What is expected ::
Return the following data exactly, with all pictures left out.

Supplied data ::
_____

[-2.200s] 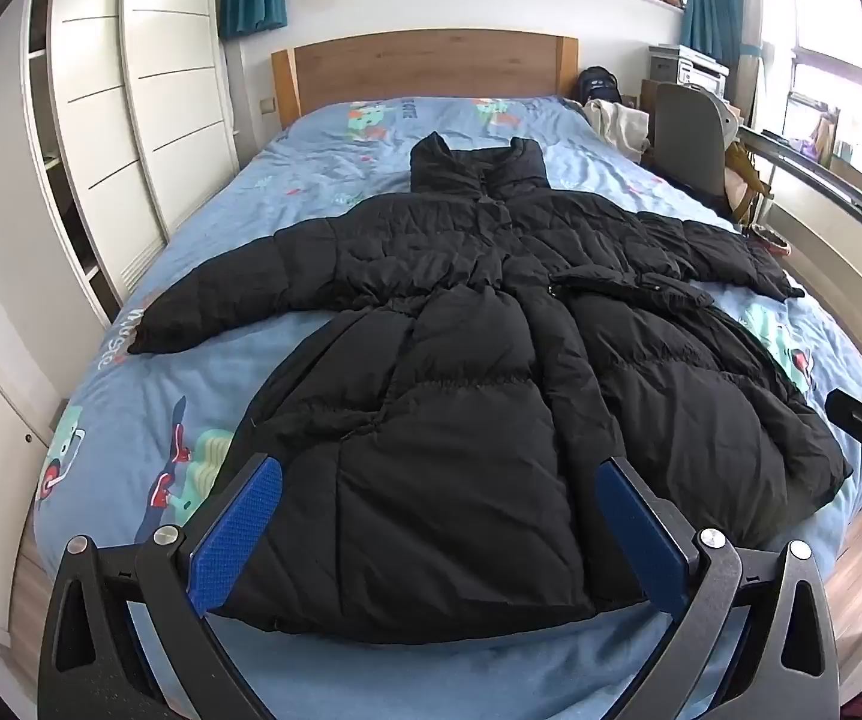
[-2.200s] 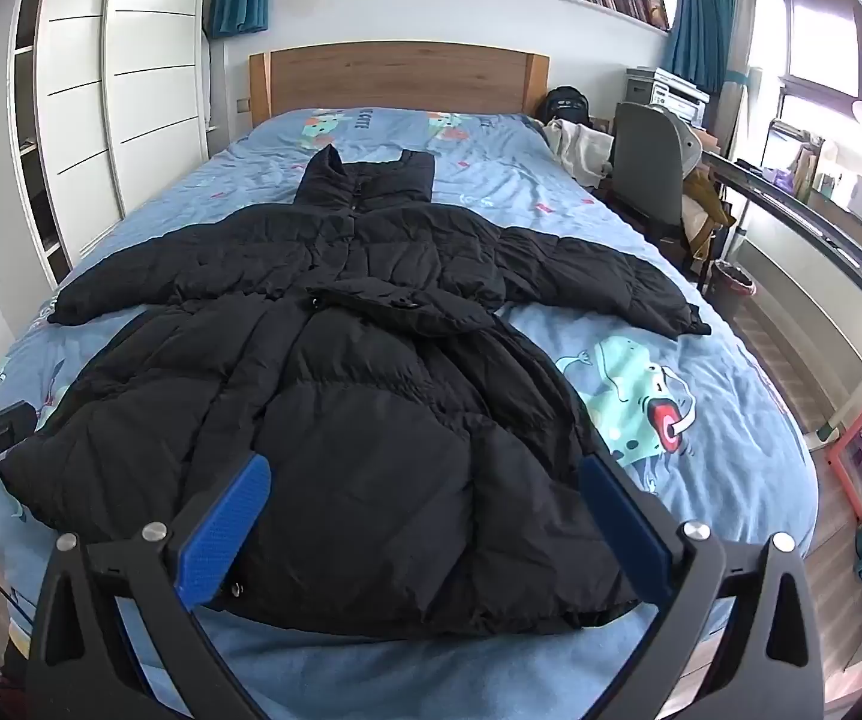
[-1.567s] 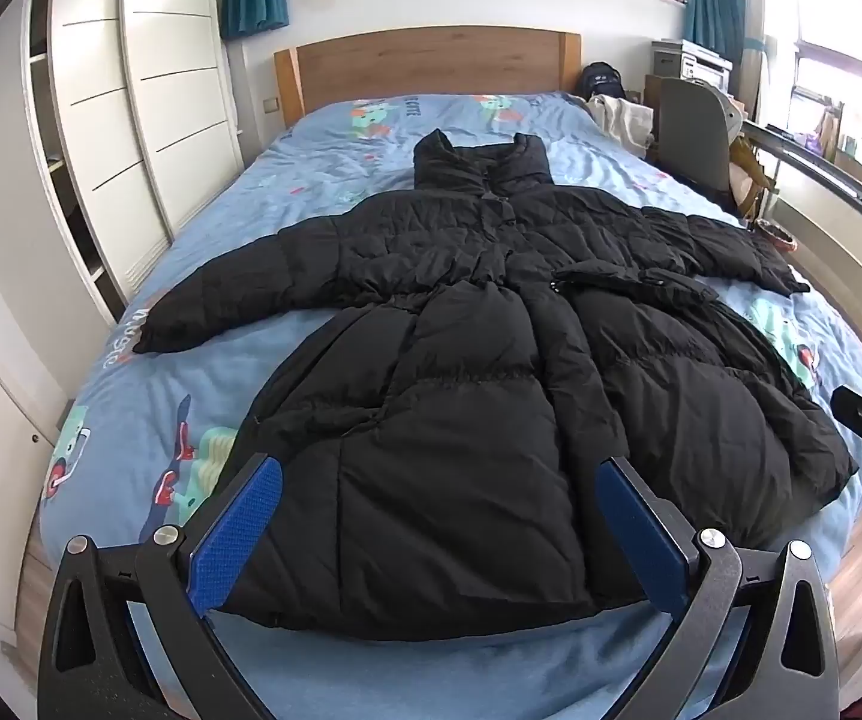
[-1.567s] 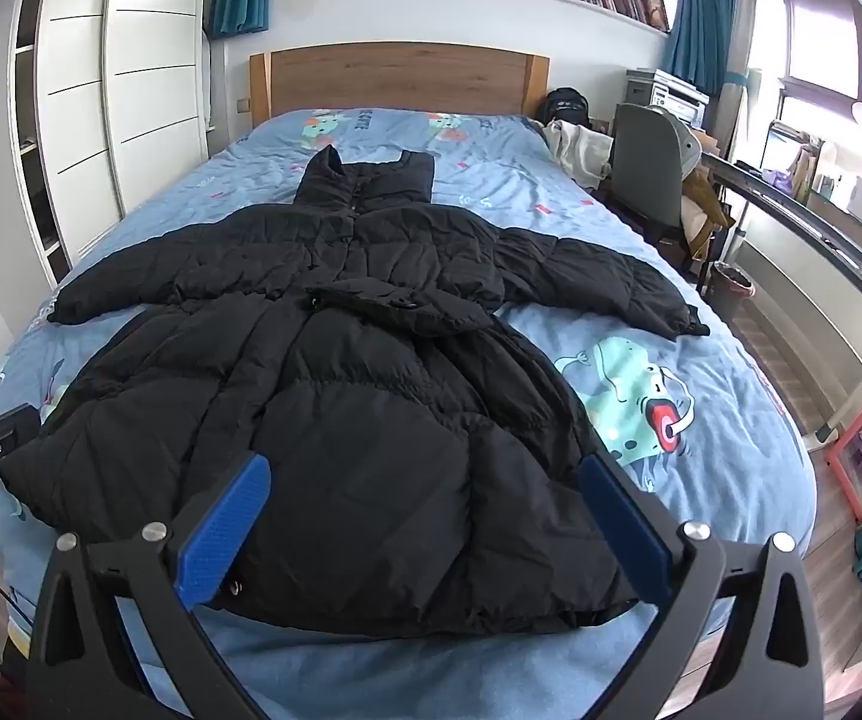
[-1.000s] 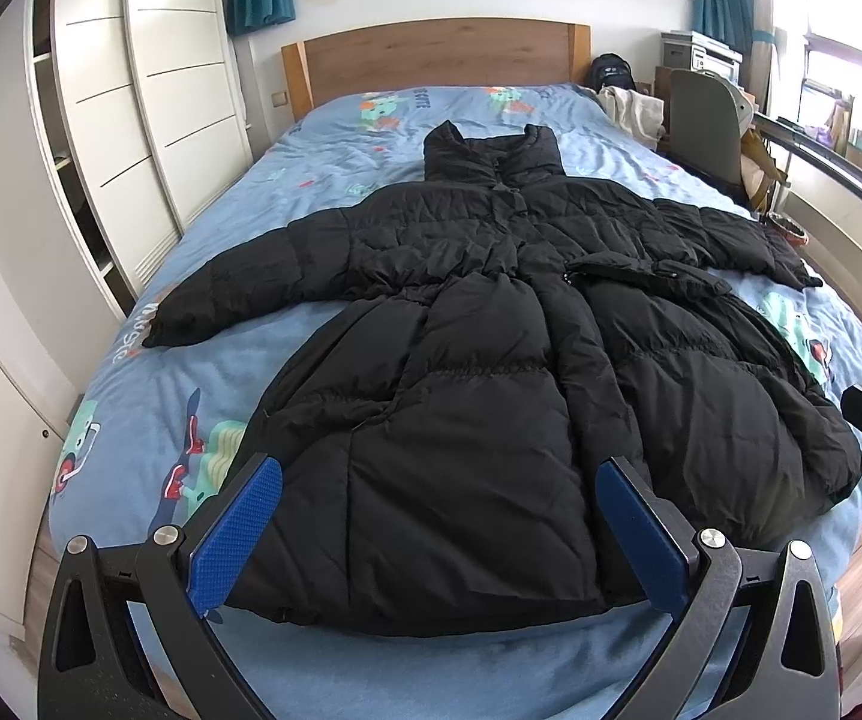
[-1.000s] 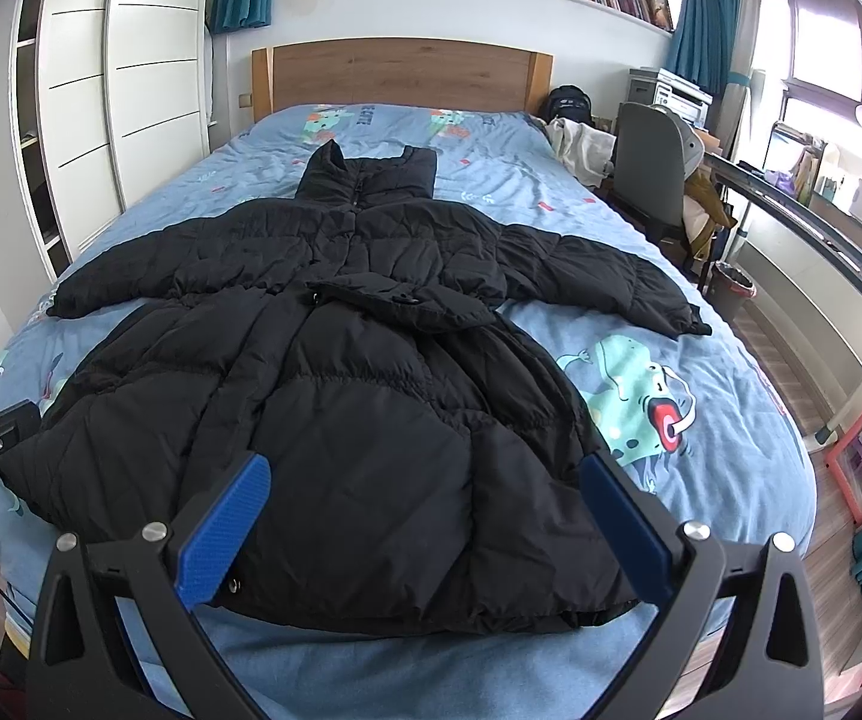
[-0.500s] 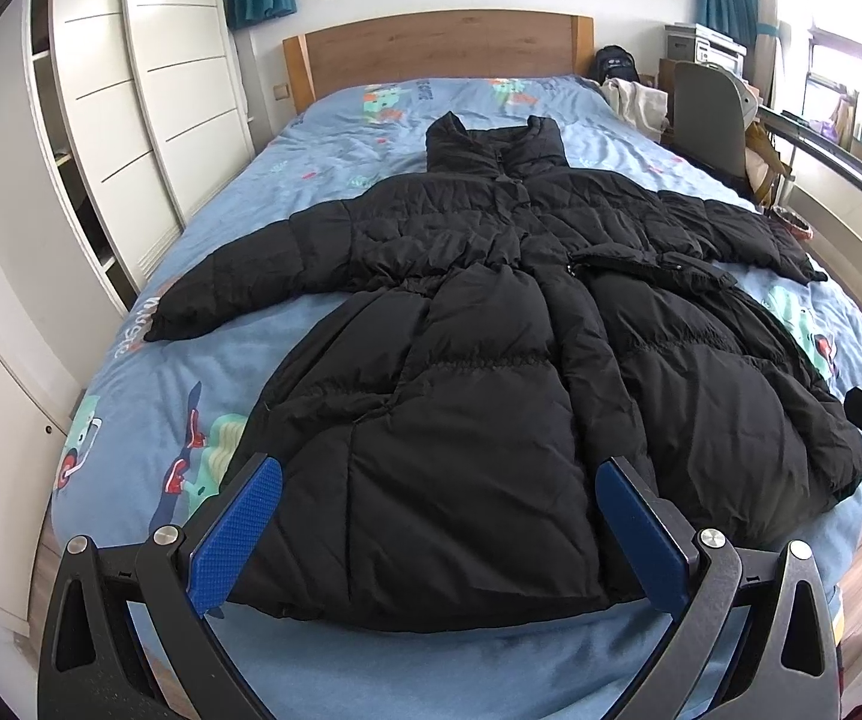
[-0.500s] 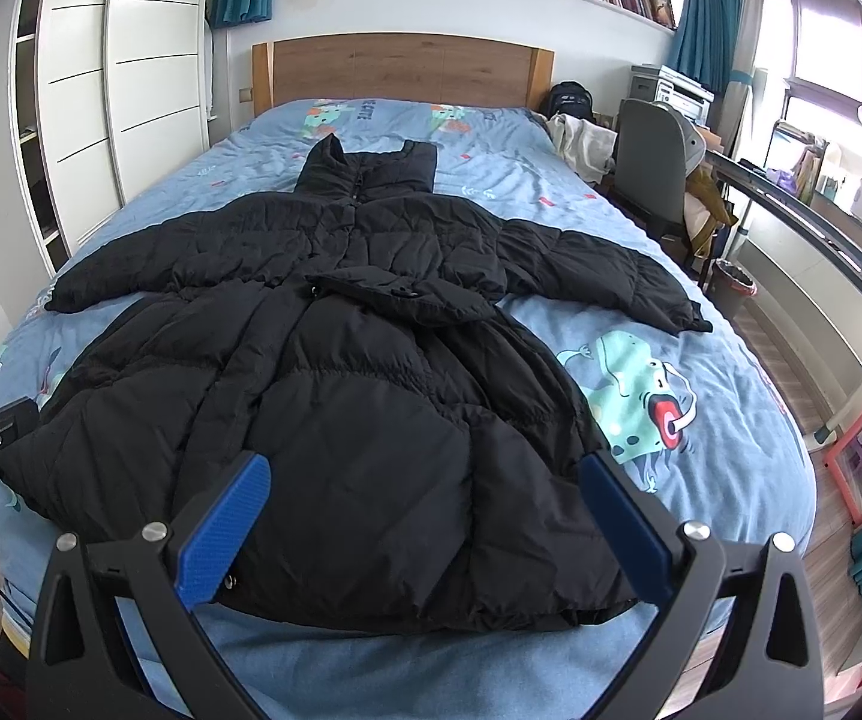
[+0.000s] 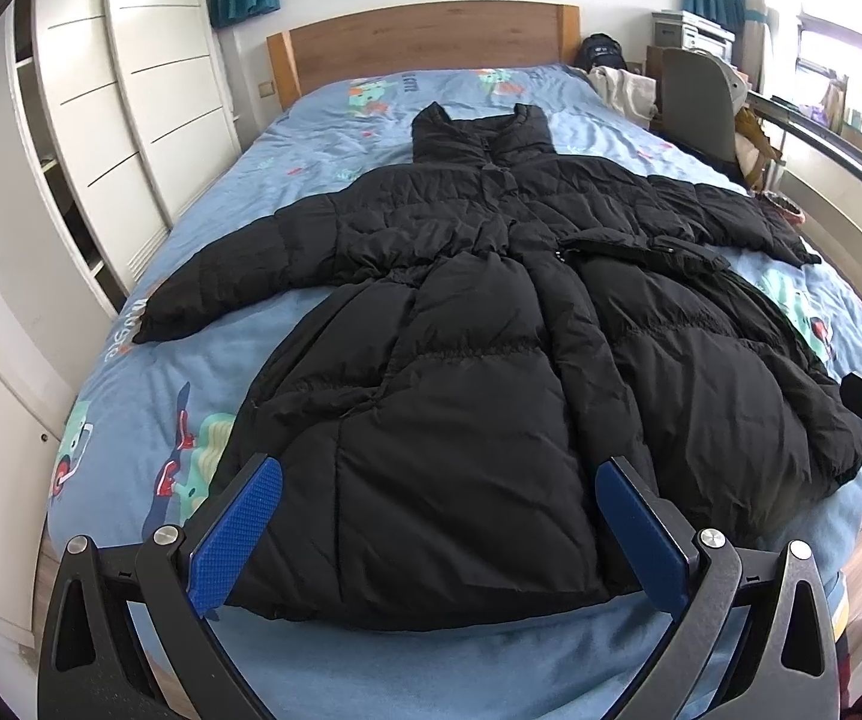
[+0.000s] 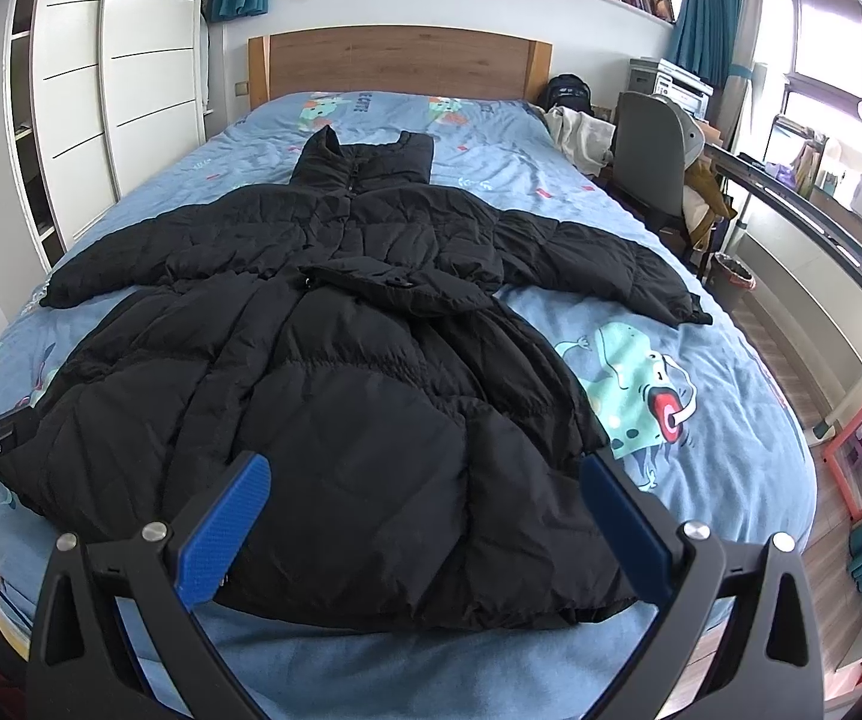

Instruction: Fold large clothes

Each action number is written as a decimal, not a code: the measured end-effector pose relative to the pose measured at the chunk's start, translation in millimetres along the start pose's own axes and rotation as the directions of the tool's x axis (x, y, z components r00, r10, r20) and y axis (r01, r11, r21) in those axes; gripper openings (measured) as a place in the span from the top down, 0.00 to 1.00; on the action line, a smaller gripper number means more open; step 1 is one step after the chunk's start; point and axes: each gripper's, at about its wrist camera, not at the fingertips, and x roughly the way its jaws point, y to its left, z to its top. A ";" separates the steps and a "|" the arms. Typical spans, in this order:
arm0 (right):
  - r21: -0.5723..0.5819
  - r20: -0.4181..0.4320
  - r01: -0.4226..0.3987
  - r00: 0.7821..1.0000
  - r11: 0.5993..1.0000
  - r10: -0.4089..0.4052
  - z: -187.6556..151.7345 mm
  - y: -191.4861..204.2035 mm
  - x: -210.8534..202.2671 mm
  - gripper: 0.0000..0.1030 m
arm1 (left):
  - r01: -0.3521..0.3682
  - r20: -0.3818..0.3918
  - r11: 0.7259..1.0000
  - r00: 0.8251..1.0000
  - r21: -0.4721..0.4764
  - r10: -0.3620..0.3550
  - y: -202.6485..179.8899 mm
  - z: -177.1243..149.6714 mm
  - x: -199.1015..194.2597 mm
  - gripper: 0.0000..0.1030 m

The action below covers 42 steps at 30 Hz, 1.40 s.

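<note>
A long black puffer coat (image 9: 478, 324) (image 10: 335, 372) lies flat on the bed, front up, collar toward the headboard and both sleeves spread out sideways. A loose belt or flap crosses its waist. My left gripper (image 9: 439, 471) hovers open above the hem at the foot of the bed, blue pads wide apart, nothing between them. In the same way my right gripper (image 10: 422, 465) stands open over the hem. Each gripper shows at the edge of the other's view.
The bed has a blue cartoon-print sheet (image 9: 371, 114) (image 10: 730, 372) and a wooden headboard (image 10: 401, 60). White wardrobe doors (image 9: 131, 120) line the left side. A grey chair (image 10: 649, 150), a desk and a bin (image 10: 733, 273) stand on the right.
Both grippers have edged forward and slightly upward over the foot of the bed, so the coat sits a little lower in view. The coat itself has not moved.
</note>
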 end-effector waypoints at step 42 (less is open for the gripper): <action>0.425 -0.003 -0.074 0.997 0.902 0.083 160.2 -163.2 170.0 0.00 | -0.031 -0.066 0.992 0.998 -0.123 0.023 32.2 91.1 67.5 0.01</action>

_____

Completed task ::
[-2.200s] 
[-2.200s] 
[-1.567s] 
[-1.567s] 
[-1.000s] 
[-1.000s] 
[-0.500s] 
[-0.500s] 
[+0.000s] 
[+0.000s] 

Instruction: Fold large clothes

Each action number is written as a decimal, not a code: the measured end-effector pose relative to the pose measured at the chunk's start, translation in millimetres along the start pose's own axes and rotation as the directions of the tool's x axis (x, y, z components r00, r10, r20) and y axis (r01, r11, r21) in those axes; gripper openings (measured) as a place in the span from the top down, 0.00 to 1.00; on the action line, a smaller gripper number means more open; step 1 is one step after the chunk's start; point and axes: each gripper's, at about its wrist camera, not at the fingertips, and x roughly the way its jaws point, y to its left, z to its top. A ";" separates the steps and a "|" the arms. Typical spans, in this order:
arm0 (right):
  - r21: -0.5723..0.5819
  - r20: -0.4181..0.4320
  - r01: -0.4226..0.3987
  - r00: 0.7821..1.0000
  - r11: 0.5993..1.0000
  - r10: -0.4089..0.4052
  - z: -187.6556..151.7345 mm
  - y: -191.4861..204.2035 mm
  - x: -210.8534..202.2671 mm
  - gripper: 0.0000..0.1030 m
arm1 (left):
  - r01: -0.3521..0.3682
  - r20: -0.3818..0.3918
  - r11: 0.7259..1.0000
  - r00: 0.8251..1.0000
  - r21: -0.4721..0.4764
  - r10: -0.3620..0.3550
  - y: -202.6485..179.8899 mm
  - z: -177.1243..149.6714 mm
  - x: -199.1015..194.2597 mm
  - gripper: 0.0000..0.1030 m

The action below covers 42 steps at 30 Hz, 1.40 s.

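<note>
A long black puffer coat (image 9: 478, 324) (image 10: 335, 372) lies flat on the bed, front up, collar toward the headboard and both sleeves spread out sideways. A loose belt or flap crosses its waist. My left gripper (image 9: 439, 471) hovers open above the hem at the foot of the bed, blue pads wide apart, nothing between them. In the same way my right gripper (image 10: 422, 465) stands open over the hem. Each gripper shows at the edge of the other's view.
The bed has a blue cartoon-print sheet (image 9: 371, 114) (image 10: 730, 372) and a wooden headboard (image 10: 401, 60). White wardrobe doors (image 9: 131, 120) line the left side. A grey chair (image 10: 649, 150), a desk and a bin (image 10: 733, 273) stand on the right.
Both grippers have edged forward and slightly upward over the foot of the bed, so the coat sits a little lower in view. The coat itself has not moved.
</note>
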 end-effector waypoints at step 42 (less is open for the gripper): <action>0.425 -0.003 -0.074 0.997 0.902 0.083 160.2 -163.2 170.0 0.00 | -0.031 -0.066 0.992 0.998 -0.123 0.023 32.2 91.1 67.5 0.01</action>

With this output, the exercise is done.